Figure 18 shows how the above embodiment has to be interpreted if the different MPDUs are not sent within a single PPDU but eg as a burst of multiple MPDUs or PPDUs. The basic idea still applies. Each PPDU has its own preamble, however to save overhead this can be changed in some embodiments to only include preambles between PPDUs of different MCSs. In Fig. 19 some parts of the PPDU like eg the PLCP header are not explicitly shown in order to be able to use the same diagram to illustrate the aggregation of MPDUs or PPDU bursts. It is also shown in Fig. 18 that interframe spaces can be inserted within an aggregation/burst without changing the basic structure of the embodiment. Interframe spaces may be inserted, for example, in case of a change in power level. Finally, it is emphasized that the aggregation scheme of the present invention can be applied to segmented or non-segmented MAC Service Data Units (MSDUs).
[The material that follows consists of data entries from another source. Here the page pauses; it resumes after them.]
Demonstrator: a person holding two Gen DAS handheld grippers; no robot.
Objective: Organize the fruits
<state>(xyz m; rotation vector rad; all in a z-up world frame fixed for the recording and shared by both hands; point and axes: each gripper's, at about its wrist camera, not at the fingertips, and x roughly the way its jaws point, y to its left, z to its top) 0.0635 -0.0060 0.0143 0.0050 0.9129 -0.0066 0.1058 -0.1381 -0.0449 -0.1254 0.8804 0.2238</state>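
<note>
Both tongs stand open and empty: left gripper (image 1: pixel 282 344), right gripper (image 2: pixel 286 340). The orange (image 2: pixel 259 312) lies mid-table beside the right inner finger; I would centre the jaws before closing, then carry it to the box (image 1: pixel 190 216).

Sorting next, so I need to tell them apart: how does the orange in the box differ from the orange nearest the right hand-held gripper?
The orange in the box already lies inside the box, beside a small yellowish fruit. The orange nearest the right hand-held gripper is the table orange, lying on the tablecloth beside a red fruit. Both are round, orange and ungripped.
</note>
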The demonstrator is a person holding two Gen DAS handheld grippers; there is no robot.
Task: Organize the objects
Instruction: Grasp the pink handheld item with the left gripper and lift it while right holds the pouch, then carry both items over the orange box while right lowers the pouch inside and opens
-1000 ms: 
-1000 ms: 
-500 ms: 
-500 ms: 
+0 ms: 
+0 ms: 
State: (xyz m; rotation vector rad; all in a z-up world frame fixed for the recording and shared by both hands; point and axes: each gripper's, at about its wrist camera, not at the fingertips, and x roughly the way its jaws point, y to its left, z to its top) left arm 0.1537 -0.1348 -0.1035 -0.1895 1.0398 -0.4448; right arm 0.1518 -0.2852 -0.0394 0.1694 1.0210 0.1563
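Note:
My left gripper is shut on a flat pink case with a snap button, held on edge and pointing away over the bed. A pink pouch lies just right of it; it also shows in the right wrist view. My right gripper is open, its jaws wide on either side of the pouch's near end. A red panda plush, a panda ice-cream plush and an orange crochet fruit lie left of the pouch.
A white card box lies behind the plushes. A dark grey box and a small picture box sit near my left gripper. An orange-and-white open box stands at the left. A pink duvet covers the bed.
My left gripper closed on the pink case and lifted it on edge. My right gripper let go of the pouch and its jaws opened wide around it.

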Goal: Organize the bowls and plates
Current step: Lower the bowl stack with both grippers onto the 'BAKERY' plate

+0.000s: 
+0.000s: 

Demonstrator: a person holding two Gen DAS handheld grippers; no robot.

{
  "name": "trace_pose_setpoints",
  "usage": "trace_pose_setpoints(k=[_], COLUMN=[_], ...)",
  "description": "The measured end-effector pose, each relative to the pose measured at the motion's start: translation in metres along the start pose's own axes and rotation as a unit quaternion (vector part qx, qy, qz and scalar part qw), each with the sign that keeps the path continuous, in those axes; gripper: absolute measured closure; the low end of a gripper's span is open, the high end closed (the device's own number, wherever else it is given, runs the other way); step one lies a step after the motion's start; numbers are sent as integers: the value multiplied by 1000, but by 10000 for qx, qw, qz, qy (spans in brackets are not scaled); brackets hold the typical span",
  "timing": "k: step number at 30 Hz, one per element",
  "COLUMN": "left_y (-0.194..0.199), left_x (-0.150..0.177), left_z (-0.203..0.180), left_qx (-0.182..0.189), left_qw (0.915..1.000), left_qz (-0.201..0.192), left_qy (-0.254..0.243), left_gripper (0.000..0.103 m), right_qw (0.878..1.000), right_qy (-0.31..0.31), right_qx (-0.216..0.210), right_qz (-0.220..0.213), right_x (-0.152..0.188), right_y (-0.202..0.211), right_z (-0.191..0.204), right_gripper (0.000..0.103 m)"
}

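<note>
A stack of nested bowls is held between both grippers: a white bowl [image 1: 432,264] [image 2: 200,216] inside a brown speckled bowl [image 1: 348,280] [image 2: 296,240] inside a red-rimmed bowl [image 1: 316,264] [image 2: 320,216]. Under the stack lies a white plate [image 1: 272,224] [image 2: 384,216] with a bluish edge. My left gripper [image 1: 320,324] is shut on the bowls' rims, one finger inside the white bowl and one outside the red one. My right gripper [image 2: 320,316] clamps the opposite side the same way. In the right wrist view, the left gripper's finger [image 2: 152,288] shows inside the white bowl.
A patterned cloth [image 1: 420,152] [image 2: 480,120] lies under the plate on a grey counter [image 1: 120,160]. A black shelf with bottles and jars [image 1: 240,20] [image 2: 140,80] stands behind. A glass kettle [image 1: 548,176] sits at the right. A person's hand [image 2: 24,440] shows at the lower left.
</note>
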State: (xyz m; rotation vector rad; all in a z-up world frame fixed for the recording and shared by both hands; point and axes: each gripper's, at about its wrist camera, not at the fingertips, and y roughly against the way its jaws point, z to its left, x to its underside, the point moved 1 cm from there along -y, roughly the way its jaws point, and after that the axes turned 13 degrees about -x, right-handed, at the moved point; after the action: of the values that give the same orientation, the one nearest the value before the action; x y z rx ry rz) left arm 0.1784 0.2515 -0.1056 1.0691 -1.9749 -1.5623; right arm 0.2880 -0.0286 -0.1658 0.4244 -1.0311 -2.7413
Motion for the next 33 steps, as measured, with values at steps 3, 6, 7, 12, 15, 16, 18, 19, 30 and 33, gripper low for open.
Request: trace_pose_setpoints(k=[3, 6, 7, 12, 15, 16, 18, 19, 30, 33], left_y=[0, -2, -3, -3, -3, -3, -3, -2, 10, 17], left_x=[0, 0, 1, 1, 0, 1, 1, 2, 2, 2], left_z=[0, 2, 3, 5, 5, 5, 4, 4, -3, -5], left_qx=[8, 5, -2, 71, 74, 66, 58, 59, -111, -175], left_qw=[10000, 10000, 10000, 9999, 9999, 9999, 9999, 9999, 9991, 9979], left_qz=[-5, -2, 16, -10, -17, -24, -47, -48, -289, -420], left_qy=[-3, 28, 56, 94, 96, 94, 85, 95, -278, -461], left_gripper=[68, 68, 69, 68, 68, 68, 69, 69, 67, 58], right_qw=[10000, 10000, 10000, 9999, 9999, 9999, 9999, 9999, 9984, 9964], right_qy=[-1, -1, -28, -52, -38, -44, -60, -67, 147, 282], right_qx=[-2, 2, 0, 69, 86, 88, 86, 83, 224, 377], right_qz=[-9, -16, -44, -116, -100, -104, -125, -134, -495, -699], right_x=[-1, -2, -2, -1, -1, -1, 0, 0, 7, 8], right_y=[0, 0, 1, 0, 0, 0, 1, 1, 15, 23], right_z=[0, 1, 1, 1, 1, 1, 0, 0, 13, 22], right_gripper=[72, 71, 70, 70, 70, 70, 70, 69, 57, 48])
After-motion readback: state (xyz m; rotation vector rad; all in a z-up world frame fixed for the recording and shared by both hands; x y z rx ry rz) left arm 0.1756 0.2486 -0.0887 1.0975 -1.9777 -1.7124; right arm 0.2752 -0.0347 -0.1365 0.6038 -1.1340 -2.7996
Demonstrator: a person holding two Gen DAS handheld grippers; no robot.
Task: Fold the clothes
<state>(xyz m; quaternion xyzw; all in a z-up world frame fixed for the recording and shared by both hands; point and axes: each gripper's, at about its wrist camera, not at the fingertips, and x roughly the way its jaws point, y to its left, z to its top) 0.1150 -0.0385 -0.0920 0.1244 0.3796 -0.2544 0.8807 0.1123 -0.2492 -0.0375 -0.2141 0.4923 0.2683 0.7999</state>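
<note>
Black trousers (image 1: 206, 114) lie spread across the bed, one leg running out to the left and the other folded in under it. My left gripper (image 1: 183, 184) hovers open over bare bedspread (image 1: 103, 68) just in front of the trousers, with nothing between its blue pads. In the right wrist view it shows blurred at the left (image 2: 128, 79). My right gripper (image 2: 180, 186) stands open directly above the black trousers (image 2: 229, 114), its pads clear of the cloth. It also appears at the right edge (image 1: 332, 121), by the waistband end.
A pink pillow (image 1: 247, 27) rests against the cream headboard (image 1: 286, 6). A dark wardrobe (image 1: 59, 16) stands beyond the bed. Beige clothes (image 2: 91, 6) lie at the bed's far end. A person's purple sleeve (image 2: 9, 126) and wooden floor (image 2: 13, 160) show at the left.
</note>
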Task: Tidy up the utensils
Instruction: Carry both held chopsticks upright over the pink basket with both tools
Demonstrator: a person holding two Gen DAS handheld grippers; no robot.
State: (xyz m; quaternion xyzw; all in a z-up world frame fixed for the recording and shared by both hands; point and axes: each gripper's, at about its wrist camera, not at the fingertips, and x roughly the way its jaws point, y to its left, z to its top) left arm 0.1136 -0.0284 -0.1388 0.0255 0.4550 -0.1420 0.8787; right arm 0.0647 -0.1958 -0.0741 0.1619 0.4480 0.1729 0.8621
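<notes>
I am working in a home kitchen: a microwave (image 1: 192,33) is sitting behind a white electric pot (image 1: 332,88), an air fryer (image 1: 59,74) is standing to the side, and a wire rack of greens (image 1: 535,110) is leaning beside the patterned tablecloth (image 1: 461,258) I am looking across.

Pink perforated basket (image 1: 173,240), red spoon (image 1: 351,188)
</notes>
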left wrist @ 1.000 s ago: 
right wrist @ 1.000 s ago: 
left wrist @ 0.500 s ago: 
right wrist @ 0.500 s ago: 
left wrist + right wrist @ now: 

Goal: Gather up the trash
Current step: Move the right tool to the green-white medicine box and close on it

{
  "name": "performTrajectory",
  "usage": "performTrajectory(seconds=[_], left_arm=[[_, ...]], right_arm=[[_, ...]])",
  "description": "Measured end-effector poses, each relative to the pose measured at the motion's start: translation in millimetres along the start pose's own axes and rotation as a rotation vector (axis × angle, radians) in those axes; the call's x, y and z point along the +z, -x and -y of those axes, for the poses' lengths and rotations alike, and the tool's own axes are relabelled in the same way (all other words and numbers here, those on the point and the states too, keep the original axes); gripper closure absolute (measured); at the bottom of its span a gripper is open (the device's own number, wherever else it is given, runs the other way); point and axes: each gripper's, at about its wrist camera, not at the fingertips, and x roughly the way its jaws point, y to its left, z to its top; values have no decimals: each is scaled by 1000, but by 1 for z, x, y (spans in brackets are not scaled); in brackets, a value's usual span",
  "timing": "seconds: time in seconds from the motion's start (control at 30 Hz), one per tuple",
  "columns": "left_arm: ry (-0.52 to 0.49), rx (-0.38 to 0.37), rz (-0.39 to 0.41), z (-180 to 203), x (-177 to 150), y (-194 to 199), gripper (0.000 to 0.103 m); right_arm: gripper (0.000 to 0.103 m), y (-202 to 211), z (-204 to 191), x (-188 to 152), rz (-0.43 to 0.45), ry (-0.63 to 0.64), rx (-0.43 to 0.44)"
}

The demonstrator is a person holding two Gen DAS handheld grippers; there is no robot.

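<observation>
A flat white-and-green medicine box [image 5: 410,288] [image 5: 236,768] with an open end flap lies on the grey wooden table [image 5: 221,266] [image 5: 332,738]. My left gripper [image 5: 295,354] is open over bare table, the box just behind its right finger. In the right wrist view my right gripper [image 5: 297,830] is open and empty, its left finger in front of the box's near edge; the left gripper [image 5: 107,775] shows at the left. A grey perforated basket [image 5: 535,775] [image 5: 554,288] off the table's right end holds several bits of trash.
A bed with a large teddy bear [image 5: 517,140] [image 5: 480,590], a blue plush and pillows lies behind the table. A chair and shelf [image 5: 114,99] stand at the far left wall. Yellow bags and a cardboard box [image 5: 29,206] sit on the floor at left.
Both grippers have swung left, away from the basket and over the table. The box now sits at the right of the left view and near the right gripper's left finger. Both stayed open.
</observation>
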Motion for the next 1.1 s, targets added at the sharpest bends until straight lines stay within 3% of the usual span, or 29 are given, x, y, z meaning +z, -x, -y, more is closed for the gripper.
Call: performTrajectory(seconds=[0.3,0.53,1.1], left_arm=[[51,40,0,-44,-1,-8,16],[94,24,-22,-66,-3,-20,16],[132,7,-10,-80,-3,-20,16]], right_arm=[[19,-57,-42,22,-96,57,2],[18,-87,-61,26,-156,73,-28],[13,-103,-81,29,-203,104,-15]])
While a preferred embodiment of the present invention has been shown and described, those skilled in the art will appreciate that the device architecture and methods described herein are illustrative It is intended that various changes and modifications may be made and equivalents may be substituted for parts thereof without departing from the true scope of the present invention. In addition, various modifications may be made to adapt the teachings of the invention to a particular situation without departing from the essential scope thereof. Therefore, it is intended that the invention not be limited to the particular embodiment disclosed as the best mode contemplated for carrying out this invention, but that the invention will include all embodiments falling within the scope of the appended claims.

Claims (41)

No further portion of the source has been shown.